In order for a collision to take place, we’d have to get a new connection from an existing client, AND that client would have to use the same port number that it used for the earlier connection, AND our server would have to assign the same port number to this connection as it did before.
Ephemeral ports aren't assigned to inbound connections, they're used for outbound connections. So, for the client-to-nginx connection, both the server IP and port are fixed (the port will be either 80 or 443) - only the client IP and port change, so for a collision all you need is for a client to re-use the same port on its side quickly.

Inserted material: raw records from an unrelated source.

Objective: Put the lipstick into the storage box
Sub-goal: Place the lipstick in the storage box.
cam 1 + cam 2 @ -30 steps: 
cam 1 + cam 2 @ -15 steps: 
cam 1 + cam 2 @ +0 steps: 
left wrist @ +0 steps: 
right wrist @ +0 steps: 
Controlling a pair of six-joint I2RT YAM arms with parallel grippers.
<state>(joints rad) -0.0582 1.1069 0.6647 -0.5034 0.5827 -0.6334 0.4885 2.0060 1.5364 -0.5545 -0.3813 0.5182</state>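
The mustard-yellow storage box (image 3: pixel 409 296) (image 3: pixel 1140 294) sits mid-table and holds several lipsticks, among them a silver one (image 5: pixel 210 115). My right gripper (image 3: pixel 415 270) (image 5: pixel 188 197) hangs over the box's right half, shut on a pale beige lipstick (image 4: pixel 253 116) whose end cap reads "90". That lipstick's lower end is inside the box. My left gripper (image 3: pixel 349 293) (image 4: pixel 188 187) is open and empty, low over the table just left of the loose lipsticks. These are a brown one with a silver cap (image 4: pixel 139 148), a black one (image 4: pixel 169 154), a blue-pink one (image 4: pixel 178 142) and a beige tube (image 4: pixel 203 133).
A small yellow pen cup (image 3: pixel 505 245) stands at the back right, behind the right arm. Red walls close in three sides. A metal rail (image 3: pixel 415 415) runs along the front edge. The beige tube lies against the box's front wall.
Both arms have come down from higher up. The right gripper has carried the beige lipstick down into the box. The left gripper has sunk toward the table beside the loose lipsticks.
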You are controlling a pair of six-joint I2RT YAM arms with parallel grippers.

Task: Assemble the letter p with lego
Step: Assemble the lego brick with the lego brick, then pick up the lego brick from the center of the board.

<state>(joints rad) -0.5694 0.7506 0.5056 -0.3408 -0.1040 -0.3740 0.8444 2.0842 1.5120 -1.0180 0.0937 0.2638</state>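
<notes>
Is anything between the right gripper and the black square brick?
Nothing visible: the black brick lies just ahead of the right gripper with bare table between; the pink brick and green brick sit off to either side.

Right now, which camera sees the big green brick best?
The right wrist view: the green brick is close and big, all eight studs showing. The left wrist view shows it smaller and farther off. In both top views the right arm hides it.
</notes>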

For the nginx to node connection, both IPs and the server port are fixed, leaving only the ephemeral port used by nginx to vary. You don't have to worry about out-of-order packets here though, since the connection is loopback.
Note that only the side of the connection that initiates the close goes into TIME_WAIT - the other side goes into a much shorter LAST_ACK state.
So just to be sure, some noobs questions: The 'Ephemeral Ports' and the 'TIME_WAIT state' tricks are here to handle the connections from nginx to Node.js (not for the client to nginx)?
Socket from client to nginx are well identified by the client IP an the client port. On each client request, nginx create a new socket to node.js?
There can be more than one node.js intance running? That's the main goal of nginx here, or there is some additional benifices?
> Edit, ok: "nginx is used for almost everything: gzip encoding, static file serving, HTTP caching, SSL handling, load balancing and spoon feeding clients" http://blog.argteam.com/coding/hardening-node-js-for-product...
Really surprised this article doesn't mention tcp_tw_reuse or tcp_tw_recycle. These have a more substantial impact that simply adjusting TW, as those ports will still be in a FIN_WAIT status for a long time before reuse as well.
I've been playing around with these settings on very loaded machines:
# Retry SYN/ACK only three times, instead of five
net.ipv4.tcp_synack_retries = 3
# Try to close things only twice
net.ipv4.tcp_orphan_retries = 2
# FIN-WAIT-2 for only 5 seconds
net.ipv4.tcp_fin_timeout = 5
# Increase syn socket queue size (default: 512)
net.ipv4.tcp_max_syn_backlog = 2048
# One hour keepalive with fewer probes (default: 7200 & 9)
net.ipv4.tcp_keepalive_time = 3600
net.ipv4.tcp_keepalive_probes = 5
# Max packets the input can queue
net.core.netdev_max_backlog = 2500
# Keep fragments for 15 sec (default: 30)
net.ipv4.ipfrag_time = 15
# Use H-TCP congestion control
net.ipv4.tcp_congestion_control = htcp
_"A large part of this is due to the fact that nginx only uses HTTP/1.0 when it proxies requests to a back end server, and that means it opens a new connection on every request rather than using a persistent connection"_
There's some good info in here. We ran a flash hotel sale a while back. Only lasted for 60 seconds but with about 800 booking req/second. Discovered many of the same issues but I never quite got iptables stable (hash table flooding, then other issues) so I ended up getting it to ignore some of the traffic. Will try out the solutions in here next time to see how it goes.
There are ~32k ephemeral ports. Typical servers have ~32G of memory. It's certainly not hard to imagine a request architecture where a single request can be handled in less than 1MB of per-request memory.
so we've made a few changes since I'd initially done the ephemeral port tuning, the most important being switching to unix domain sockets rather than TCP. with that, we probably no longer need the ephemeral port setting.